» WHAT THE TASK REQUIRES: Go through the records below and report each line with "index" in it.

» EXERCISE INPUTS:
::::::::

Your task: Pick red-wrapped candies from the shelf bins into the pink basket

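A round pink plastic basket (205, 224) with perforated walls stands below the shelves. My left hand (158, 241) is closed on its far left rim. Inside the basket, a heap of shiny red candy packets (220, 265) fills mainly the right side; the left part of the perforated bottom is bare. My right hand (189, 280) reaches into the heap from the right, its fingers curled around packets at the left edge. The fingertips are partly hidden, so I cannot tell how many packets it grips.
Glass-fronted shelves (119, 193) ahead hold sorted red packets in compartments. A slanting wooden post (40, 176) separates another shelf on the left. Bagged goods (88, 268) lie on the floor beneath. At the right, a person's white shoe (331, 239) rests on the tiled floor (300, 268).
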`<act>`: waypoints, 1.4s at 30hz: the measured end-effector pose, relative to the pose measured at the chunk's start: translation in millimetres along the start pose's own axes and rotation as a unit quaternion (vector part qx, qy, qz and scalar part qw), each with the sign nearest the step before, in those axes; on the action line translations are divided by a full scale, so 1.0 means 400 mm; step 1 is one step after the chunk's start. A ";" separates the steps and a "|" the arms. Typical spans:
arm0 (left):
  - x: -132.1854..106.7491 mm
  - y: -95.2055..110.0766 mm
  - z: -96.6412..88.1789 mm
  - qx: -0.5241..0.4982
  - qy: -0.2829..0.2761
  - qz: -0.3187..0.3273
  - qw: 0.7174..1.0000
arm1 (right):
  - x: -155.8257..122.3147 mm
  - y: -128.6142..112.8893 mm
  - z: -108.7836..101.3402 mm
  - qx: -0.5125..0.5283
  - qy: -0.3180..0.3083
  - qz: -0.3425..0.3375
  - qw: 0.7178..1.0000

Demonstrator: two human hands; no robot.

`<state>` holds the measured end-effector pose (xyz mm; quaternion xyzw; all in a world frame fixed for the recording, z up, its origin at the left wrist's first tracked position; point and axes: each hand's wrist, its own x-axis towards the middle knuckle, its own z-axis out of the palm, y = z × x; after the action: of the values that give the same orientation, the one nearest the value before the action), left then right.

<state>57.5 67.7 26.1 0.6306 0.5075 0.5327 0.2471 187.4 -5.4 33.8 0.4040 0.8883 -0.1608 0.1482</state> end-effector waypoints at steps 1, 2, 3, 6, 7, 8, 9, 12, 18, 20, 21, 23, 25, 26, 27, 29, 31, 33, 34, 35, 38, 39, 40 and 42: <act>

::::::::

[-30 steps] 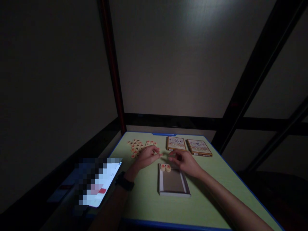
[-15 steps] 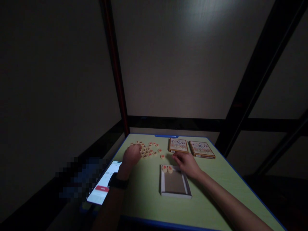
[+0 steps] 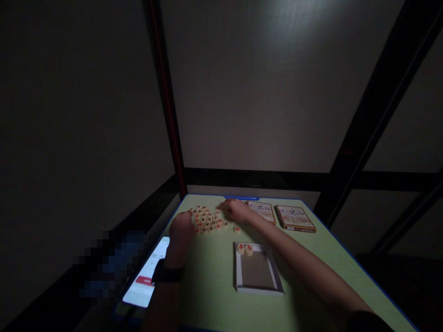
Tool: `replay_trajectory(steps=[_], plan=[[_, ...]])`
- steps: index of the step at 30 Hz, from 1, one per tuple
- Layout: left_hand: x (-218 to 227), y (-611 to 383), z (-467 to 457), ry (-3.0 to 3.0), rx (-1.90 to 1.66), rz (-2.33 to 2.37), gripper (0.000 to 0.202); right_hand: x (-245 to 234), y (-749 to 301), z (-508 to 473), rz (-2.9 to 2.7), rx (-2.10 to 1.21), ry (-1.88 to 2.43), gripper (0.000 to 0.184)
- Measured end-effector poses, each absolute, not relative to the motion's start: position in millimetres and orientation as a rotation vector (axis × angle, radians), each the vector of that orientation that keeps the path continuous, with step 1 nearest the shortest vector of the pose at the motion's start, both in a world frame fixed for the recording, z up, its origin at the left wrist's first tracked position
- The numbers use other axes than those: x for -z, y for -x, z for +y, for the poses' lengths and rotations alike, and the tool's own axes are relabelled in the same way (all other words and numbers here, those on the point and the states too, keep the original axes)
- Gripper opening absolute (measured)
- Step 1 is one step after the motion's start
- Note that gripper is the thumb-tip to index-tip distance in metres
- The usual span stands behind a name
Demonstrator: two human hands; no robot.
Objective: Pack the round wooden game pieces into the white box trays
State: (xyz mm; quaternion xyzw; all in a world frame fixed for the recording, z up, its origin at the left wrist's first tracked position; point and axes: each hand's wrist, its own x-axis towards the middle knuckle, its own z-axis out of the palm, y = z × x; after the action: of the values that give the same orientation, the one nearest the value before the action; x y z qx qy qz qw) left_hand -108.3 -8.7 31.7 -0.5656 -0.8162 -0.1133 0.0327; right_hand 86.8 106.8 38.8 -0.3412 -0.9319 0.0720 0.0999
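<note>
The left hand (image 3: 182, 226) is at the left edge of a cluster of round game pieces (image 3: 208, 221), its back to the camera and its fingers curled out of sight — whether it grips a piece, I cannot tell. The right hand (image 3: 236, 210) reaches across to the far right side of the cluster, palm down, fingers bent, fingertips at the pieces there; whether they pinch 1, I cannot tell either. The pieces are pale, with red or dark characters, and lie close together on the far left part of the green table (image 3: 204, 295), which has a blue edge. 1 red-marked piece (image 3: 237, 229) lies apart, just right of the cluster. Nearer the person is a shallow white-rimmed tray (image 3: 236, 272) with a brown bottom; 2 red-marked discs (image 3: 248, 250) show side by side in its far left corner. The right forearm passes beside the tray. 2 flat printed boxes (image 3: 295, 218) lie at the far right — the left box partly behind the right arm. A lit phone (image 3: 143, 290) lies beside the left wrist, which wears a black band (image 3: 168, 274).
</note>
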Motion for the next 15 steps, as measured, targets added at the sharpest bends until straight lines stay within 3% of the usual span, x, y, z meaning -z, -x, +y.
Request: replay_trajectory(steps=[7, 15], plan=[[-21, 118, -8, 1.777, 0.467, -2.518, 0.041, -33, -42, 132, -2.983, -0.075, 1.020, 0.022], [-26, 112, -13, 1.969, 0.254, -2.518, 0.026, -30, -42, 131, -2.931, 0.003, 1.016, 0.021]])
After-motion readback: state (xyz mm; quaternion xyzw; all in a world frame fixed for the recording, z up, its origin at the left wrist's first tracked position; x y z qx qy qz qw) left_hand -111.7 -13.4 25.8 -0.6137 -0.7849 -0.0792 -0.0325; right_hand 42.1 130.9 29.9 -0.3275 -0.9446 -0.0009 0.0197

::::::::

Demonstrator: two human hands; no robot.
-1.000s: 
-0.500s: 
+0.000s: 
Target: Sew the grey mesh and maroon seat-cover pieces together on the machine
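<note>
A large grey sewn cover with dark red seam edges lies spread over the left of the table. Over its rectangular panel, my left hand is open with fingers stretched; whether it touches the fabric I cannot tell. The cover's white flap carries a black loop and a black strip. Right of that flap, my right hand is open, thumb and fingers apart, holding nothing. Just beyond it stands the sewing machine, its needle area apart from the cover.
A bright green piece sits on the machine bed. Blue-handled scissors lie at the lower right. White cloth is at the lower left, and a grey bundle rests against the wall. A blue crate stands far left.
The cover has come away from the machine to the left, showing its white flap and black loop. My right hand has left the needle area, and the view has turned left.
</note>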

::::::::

» SOLUTION:
- steps: index of the step at 30 Hz, from 1, one per tuple
- Note that gripper is the thumb-tip to index-tip distance in metres

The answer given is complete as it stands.